As a woman (and a feminist) I feel it is my duty to point out that while Wright eloquently depicts the struggles of being a black man in America, in doing so he frequently tramples on black women. I don't want to oversimplify this, because I think there are a lot of complicating factors when we look at the crossroads of race and gender, particularly within a severely oppressed and repressed race. That being said, here were a few lines with which I took umbrage:
- "A woman was a dangerous burden when a man was running away." oh REALLY? fine, then. leave without us.
- "That's a woman, always. You want to know something, then you run like a rabbit." oh yes. we're just a bunch of Ridiculous Rabbits, we women.
- "All I do is work, work like a dog! From morning till night. I ain't got no happiness. I ain't never had none. I just work. I'm black and I work and don't bother nobody..." This is a line from Bessie, and it reminded me a great deal of Beyoncé's Lemonade and the exploration of female blackness. Bessie REALLY drew the short straw in this book (and in life) and I felt for her.
(This is a new section I'm including when the spirit moves me. It refers to when a work reminds me of other works that came before or followed suit. I've made this version a guessing game - see if you can guess the novel based on the cropped cover art and the quotes I chose from Native Son to match!)
Year of Publication: 1866
"Could people tell he had done something wrong by the way he acted?"
"During the last two days and nights he had lived so fast and hard that it was an effort to keep it all real in his mind."
ANSWER: Crime and Punishment by Fyodor Dostoyevsky
Year of Publication: 1932
"The knowledge that he had killed a white girl they loved and regarded as their symbol of beauty made him feel the equal of them, like a man who had been somehow cheated, but had now evened the score."
ANSWER: Light in August by William Faulkner
Year of Publication: 1937
"Why did he and his folks have to live like this?
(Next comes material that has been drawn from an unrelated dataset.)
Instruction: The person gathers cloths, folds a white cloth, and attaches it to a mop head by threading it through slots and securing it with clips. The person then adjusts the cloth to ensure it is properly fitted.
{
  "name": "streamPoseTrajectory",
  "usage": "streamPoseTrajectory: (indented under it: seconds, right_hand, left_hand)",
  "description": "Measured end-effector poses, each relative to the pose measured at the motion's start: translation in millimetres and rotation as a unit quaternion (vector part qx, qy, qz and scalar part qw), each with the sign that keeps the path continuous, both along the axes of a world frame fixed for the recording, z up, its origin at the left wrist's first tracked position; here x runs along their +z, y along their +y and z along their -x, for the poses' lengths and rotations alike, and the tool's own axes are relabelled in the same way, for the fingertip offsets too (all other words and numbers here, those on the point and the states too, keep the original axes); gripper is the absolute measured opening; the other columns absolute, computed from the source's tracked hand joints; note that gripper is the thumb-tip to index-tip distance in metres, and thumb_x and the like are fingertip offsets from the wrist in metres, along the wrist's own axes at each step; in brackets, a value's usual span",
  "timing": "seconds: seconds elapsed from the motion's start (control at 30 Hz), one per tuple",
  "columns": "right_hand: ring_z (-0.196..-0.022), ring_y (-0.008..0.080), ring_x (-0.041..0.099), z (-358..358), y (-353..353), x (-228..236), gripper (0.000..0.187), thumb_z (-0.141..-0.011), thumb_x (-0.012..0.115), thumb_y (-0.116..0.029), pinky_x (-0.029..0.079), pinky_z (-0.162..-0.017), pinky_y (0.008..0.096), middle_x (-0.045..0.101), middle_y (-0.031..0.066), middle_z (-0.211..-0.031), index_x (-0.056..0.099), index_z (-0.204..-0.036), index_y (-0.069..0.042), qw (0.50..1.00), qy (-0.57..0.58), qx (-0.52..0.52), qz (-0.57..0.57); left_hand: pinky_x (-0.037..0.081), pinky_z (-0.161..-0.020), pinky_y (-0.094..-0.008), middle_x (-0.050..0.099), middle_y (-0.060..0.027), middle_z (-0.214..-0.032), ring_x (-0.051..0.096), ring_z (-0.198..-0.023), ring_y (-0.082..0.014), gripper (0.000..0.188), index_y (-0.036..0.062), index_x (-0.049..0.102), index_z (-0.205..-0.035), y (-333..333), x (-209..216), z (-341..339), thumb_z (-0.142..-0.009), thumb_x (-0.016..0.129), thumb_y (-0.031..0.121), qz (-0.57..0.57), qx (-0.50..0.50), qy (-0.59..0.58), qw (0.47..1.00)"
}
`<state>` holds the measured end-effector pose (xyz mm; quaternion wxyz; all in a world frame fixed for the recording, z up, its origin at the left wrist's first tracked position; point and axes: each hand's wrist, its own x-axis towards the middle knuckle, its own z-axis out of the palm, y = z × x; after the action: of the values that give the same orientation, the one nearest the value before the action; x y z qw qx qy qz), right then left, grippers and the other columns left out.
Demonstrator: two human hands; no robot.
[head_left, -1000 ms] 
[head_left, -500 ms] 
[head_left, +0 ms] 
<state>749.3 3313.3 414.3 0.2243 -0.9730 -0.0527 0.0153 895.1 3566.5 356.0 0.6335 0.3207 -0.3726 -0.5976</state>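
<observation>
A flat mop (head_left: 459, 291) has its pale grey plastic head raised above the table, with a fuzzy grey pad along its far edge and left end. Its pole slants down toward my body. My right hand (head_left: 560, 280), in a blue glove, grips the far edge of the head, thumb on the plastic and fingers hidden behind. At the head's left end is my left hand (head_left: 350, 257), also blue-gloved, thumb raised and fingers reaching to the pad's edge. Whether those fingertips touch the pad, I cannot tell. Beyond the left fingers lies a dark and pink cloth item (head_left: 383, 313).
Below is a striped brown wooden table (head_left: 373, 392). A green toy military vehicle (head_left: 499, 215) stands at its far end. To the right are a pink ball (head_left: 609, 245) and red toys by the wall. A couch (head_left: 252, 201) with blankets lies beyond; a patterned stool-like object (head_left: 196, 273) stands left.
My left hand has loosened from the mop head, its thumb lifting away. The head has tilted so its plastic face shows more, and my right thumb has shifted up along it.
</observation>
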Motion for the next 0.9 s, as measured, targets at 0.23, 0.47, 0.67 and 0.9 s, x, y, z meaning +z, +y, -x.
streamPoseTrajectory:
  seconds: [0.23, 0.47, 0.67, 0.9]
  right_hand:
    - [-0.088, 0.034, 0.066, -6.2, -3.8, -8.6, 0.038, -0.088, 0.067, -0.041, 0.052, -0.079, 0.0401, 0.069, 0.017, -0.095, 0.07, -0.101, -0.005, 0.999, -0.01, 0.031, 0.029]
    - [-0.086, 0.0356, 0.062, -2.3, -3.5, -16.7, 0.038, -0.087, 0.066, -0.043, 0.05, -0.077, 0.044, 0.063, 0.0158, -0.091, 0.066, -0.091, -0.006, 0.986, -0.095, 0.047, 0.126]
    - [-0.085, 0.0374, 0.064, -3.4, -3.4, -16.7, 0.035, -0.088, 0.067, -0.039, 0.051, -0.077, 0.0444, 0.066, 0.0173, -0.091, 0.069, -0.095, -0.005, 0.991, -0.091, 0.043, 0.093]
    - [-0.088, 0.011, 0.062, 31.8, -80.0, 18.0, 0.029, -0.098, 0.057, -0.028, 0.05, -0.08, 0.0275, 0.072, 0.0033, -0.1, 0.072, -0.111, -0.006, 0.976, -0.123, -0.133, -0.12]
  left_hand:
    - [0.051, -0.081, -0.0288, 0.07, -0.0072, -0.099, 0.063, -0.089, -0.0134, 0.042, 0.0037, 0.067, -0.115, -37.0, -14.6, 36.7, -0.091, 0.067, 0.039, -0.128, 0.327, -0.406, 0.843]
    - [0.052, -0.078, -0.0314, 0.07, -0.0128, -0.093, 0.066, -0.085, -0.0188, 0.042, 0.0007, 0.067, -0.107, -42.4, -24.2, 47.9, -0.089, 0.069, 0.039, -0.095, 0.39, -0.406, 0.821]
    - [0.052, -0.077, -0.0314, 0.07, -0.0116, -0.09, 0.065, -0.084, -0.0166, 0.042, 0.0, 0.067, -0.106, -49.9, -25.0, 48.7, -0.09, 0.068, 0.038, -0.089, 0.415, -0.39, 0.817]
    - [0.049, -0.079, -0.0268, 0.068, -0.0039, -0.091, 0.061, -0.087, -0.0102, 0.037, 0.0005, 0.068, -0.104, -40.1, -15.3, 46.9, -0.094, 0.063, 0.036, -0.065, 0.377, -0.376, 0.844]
What had they ever done? Perhaps they had not done anything."
ANSWER: Their Eyes Were Watching God by Zora Neale Hurston
Native Son by Richard Wright - 1940
(Just to help you place it on the timeline)
Year of Publication: 1942
"He was not so much in a stupor, as in the grip of a deep physiological resolution not to react to anything."
"Was this the all, the meaning, the end?"
ANSWER: The Stranger by Albert Camus
Year of Publication: 1952
"Had he not done what they thought he never could? His being black and at the bottom of the world was something which he could take with a new-born strength."
Year of Publication: 1960
"What's the use? When folks say things like that about you, you whipped before you born. I'm black. I don't have to do nothing for 'em to get me."
ANSWER: To Kill a Mockingbird by Harper Lee
That line reminded me of this exchange, an all-time favorite I've referenced many times on this blob:
"Atticus, are we going to win it?"
"Simply because we were licked a hundred years before we started is no reason for us not to try to win."